- [ACTION ITEM]:
Among the lines below, return each one that contains the word "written".

Saved data entries:
═══

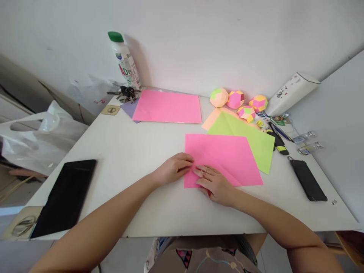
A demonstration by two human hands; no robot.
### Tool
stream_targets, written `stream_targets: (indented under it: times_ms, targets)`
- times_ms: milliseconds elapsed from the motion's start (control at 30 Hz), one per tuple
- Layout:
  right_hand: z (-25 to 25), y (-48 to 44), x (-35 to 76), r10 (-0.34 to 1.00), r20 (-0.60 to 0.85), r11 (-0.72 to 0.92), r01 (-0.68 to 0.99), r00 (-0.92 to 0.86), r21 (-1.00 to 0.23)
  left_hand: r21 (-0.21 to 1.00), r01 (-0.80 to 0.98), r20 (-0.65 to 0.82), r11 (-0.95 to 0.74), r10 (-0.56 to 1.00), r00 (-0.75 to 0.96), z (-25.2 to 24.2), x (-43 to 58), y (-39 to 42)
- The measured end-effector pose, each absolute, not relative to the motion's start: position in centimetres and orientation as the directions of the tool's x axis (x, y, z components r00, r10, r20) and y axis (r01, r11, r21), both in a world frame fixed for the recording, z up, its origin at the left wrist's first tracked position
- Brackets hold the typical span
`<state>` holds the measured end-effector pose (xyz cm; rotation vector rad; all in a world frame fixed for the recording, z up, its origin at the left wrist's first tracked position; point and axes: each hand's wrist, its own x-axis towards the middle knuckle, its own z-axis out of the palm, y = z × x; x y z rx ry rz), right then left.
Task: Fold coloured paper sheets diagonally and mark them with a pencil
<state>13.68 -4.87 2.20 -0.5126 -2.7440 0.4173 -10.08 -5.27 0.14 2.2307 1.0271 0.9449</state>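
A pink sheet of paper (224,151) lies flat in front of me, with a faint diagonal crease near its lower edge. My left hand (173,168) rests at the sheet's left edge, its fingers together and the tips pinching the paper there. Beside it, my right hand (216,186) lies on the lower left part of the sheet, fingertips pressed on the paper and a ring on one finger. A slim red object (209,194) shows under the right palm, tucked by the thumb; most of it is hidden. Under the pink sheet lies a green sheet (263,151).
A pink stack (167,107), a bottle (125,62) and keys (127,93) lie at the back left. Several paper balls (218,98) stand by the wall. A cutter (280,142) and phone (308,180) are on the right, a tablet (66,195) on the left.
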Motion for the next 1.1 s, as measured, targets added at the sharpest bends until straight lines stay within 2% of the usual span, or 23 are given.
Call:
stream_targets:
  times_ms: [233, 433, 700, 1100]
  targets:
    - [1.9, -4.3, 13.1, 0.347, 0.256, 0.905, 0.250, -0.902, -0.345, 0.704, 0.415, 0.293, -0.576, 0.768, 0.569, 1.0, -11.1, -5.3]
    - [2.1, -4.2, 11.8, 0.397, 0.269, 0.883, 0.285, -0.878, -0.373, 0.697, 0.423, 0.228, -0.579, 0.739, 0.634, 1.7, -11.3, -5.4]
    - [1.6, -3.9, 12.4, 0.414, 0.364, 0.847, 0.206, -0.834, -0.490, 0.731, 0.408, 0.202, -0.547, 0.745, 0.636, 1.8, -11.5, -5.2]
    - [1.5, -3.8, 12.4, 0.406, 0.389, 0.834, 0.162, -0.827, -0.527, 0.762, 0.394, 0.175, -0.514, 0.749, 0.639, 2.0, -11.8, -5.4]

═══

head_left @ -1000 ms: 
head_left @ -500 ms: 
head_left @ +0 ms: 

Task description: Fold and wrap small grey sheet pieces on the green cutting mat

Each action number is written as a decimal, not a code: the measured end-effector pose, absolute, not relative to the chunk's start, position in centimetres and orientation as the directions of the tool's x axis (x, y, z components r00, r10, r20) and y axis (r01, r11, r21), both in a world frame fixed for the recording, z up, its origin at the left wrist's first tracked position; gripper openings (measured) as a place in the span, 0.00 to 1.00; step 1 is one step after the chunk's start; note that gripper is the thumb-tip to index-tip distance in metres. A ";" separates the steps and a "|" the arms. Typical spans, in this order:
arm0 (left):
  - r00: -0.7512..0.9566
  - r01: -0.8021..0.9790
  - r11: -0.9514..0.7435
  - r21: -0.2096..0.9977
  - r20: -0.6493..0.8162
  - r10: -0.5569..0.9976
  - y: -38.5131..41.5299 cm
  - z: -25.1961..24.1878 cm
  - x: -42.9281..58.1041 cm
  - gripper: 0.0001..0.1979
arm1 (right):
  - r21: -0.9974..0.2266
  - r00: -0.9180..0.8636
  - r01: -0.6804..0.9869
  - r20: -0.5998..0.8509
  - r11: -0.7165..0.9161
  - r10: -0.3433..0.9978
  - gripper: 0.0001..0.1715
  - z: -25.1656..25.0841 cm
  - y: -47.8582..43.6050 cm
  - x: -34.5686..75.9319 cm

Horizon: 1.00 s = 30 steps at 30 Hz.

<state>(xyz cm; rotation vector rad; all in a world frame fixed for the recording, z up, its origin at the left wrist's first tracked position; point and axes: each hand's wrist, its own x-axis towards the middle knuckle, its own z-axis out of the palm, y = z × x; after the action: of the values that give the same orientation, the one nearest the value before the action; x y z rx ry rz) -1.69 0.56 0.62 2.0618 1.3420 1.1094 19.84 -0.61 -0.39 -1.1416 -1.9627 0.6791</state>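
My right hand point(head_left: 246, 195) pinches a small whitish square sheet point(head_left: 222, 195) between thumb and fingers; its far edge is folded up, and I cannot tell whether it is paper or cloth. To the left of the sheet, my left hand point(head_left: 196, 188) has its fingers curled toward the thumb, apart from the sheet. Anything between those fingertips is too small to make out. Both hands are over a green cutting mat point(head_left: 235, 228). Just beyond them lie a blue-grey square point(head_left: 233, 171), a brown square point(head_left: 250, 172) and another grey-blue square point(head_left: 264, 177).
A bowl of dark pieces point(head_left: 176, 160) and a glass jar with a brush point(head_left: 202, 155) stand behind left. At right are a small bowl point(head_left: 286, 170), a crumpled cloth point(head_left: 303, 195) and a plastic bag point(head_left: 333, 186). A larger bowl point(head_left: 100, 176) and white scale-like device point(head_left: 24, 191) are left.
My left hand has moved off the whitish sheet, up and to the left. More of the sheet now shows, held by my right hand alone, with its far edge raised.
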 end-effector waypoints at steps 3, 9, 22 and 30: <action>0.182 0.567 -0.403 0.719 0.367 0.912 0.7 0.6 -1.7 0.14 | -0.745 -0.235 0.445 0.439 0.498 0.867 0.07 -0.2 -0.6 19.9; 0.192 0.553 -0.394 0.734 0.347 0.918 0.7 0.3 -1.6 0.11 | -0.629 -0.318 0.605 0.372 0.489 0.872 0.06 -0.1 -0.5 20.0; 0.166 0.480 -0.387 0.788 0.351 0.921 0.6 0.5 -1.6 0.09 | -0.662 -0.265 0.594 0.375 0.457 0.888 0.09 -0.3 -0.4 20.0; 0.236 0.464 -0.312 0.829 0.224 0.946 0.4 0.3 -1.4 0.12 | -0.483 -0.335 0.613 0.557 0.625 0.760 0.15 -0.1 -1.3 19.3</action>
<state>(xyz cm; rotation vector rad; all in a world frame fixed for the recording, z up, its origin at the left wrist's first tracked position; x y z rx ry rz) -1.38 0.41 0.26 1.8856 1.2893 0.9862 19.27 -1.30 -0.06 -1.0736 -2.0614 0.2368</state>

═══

- [ANSWER TO THE PROBLEM]:
stream_targets, written `stream_targets: (indented under it: times_ms, targets)`
Each action number is written as a decimal, not a code: the measured end-effector pose, absolute, not relative to the chunk's start, position in centimetres and orientation as the directions of the tool's x axis (x, y, z components r00, r10, r20) and y axis (r01, r11, r21), both in a world frame fixed for the recording, z up, its origin at the left wrist's first tracked position; gripper openings (measured) as a place in the span, 0.00 to 1.00; step 1 is one step after the chunk's start; note that gripper is the thumb-tip to index-tip distance in metres. A ";" separates the steps and a "|" the arms. Typical spans, in this order:

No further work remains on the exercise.